Walters, sintonizzato sulla frequenza radio della tuta di Berryman, annunciò: — Gli stranieri se ne sono andati. Sia il corridoio, sia l’intercapedine tra le due fusoliere sono liberi. Berryman dice che le ferite sono dolorose, ma, che per il momento, non presentano sintomi di forte infiammazione.

— Dato che il contenuto del vostro rapporto è di estrema gravità e può richiedere una rapida decisione in un qualsiasi momento — disse il generale — io mi propongo di ascoltare il vostro rapporto in arrivo, e, nello stesso tempo, di informarvi della delicata situazione che si sta sviluppando sulla Terra. Il colonnello Morrison è al corrente degli eventi verificatisi sino alla scorsa notte, quella di quindici ore fa, per essere più precisi; ma la situazione è ormai molto cambiata. Cambia a ogni istante, dottore.
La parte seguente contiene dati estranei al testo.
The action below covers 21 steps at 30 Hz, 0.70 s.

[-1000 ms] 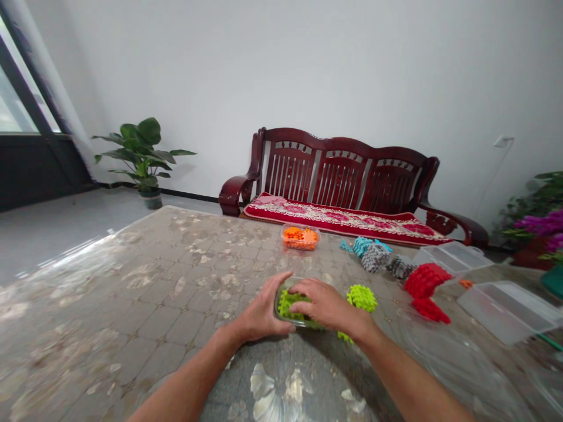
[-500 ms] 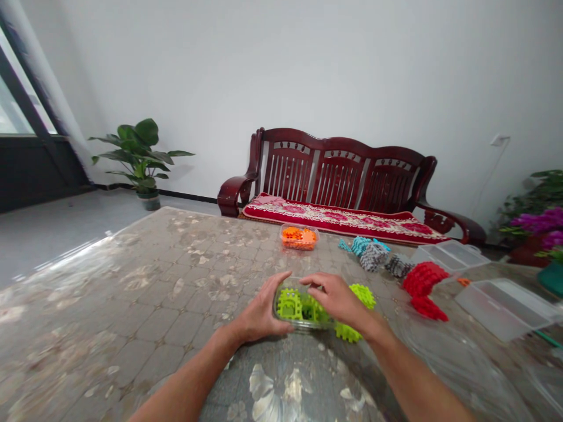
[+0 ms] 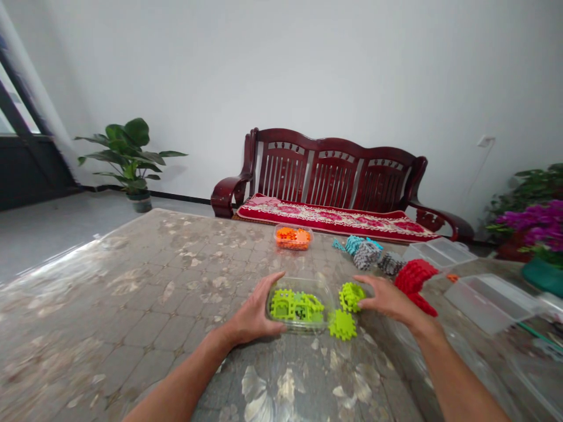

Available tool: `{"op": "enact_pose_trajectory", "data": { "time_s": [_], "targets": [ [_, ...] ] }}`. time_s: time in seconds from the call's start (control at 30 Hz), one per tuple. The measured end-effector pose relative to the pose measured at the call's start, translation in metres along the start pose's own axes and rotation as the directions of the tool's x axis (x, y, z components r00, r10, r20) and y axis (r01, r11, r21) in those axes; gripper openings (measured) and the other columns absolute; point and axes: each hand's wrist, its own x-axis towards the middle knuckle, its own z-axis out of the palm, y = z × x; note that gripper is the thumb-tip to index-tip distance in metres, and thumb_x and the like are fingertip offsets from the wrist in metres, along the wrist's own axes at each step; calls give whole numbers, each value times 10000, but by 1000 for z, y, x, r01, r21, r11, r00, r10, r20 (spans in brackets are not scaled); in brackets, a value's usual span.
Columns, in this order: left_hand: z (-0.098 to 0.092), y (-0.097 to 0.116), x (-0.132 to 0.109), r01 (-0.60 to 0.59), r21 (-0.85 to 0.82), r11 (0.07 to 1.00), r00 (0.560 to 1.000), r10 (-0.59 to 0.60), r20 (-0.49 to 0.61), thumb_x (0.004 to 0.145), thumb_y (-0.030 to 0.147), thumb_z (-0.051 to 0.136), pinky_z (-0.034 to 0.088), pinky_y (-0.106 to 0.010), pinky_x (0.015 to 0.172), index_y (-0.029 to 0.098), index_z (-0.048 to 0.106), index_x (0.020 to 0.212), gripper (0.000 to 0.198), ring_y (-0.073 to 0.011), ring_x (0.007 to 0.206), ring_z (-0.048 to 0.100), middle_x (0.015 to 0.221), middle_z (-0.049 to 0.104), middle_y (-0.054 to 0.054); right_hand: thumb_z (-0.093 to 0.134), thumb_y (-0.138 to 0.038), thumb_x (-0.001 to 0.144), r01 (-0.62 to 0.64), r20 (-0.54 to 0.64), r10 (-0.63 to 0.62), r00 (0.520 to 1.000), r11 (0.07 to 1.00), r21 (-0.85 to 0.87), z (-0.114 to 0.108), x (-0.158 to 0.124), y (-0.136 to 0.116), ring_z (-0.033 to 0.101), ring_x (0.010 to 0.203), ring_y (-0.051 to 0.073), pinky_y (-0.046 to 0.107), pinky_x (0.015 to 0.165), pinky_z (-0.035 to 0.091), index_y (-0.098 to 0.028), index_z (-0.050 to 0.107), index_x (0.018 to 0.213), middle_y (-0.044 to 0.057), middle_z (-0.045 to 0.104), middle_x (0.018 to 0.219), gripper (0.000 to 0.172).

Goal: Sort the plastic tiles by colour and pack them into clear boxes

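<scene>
My left hand [image 3: 255, 313] grips the left corner of a transparent plastic tub [image 3: 299, 305]. Inside the tub sits a lime-green mass of interlocking plastic building pieces [image 3: 294, 308]. My right hand [image 3: 387, 300] is open to the right of the tub, its fingertips at a lime-green clump of the same pieces [image 3: 350, 296]. Another lime-green piece [image 3: 342, 324] lies on the table just below that clump, against the tub's right side. A red pile of pieces [image 3: 412, 280] lies just beyond my right hand.
A patterned glass-topped table [image 3: 132, 281] spreads under everything. Farther back stand a tub of orange pieces [image 3: 293, 237], teal [image 3: 356, 245] and grey [image 3: 366, 255] pieces, and transparent boxes [image 3: 486, 302]. A red-cushioned wooden bench [image 3: 334, 176] stands behind the table.
My right hand has moved rightward off the tub to the lime-green clump, leaving the tub's contents uncovered. My left hand stays on the tub. The view has turned slightly.
</scene>
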Motion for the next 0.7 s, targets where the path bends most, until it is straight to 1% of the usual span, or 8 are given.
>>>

Vorrei che lo ricordaste e che parlaste tenendo presente questo particolare.

“In breve, la posizione è questa…”

Ogni trasmissione irradiata dalla zona dell’Astronave straniera era stata ritrasmessa per intero dalle più grandi reti informative. Lo stesso era avvenuto per le foto scattate durante l’avvicinamento e l’esame del primo portello, e per quelle che McCullough aveva scattate agli stranieri. Il motivo di questa ampia divulgazione era semplice. L’interesse pubblico per i voli spaziali era in diminuzione a causa delle costosissime attrezzature necessarie (specialmente quando si trattava di superare l’orbita di Marte) e una serie di sequenze illustrate sul primo incontro tra gli umani e una cultura extraterrestre poteva risvegliare quell’interesse più di ogni altra cosa. Ma, dal momento che l’incontro era degenerato e che la missione si era trasformata in una questione di vita o di morte, l’iniziativa aveva ottenuto effetti assolutamente imprevisti.

Non si poteva più parlare di semplice interesse. Nell’opinione pubblica si erano formate fazioni tendenti al fanatismo.

In un primo tempo, i responsabili del Prometeo avevano cercato di mantenere segreto l’incidente; poi si erano resi conto dell’inutilità del procedimento, dato che i segnali degli scafi-P potevano venire captati da un qualsiasi apparecchio radio di qualità discreta. Per la ricezione delle foto, anche se più difficile, bastava soltanto un radiotelescopio di moderata grandezza: apparecchio che ogni grande giornale possedeva.

Era questo il motivo per cui avevano chiesto a McCullough di scegliere accuratamente le parole dei suoi rapporti al Controllo. Gli venne consigliato, nei limiti del possibile, di mascherare la gravità degli eventi e degli sviluppi (quelli del Controllo avrebbero capito la vera gravità della situazione e avrebbero agito di conseguenza) e di evitare a ogni costo di mostrare paura o collera. Sarebbe stata un’ottima cosa rileggere attentamente i rapporti prima della trasmissione, e togliere tutte quelle parole e frasi che potevano far intuire uno stato d’animo negativo.